-- What is being asked --
A faithful transcript of all the lines below, with no pictures, is the goal here.

== Segment start ==

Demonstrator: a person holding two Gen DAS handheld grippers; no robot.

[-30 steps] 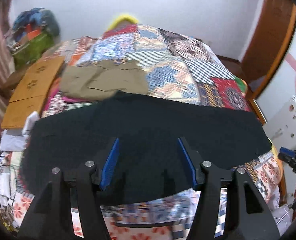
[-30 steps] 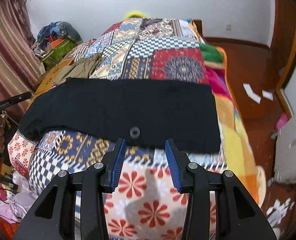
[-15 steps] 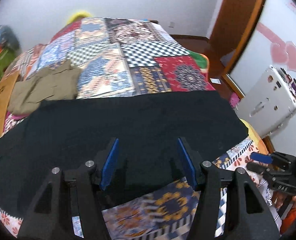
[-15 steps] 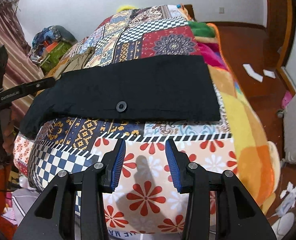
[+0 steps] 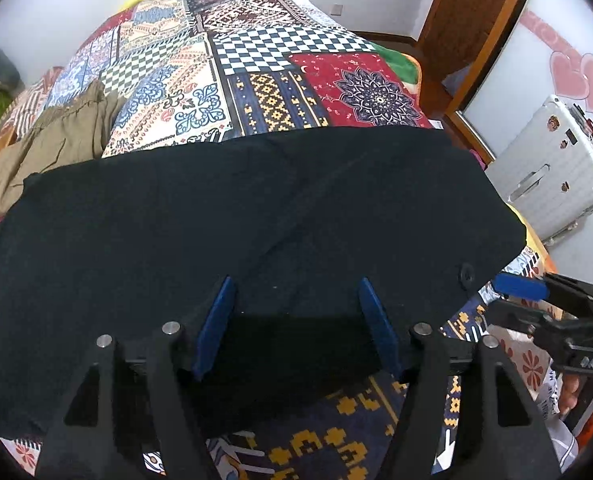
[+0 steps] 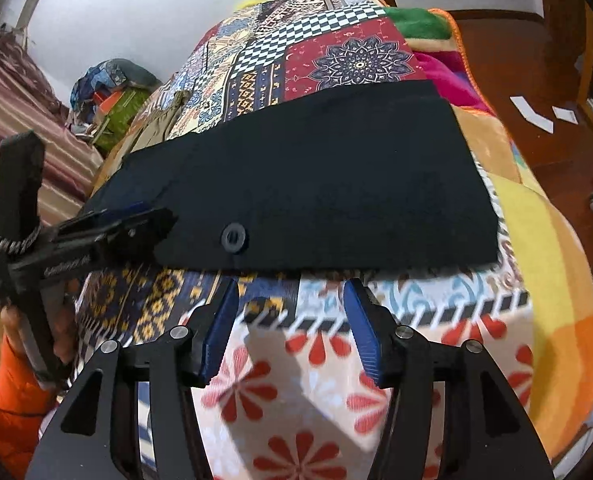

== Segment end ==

-- Response area --
Demonstrator: a person holding two Gen DAS handheld grippers; no robot.

[-30 steps] 
[-30 steps] 
[-15 steps] 
[-15 steps] 
[+0 steps] 
[+0 steps] 

The generated output is now complete.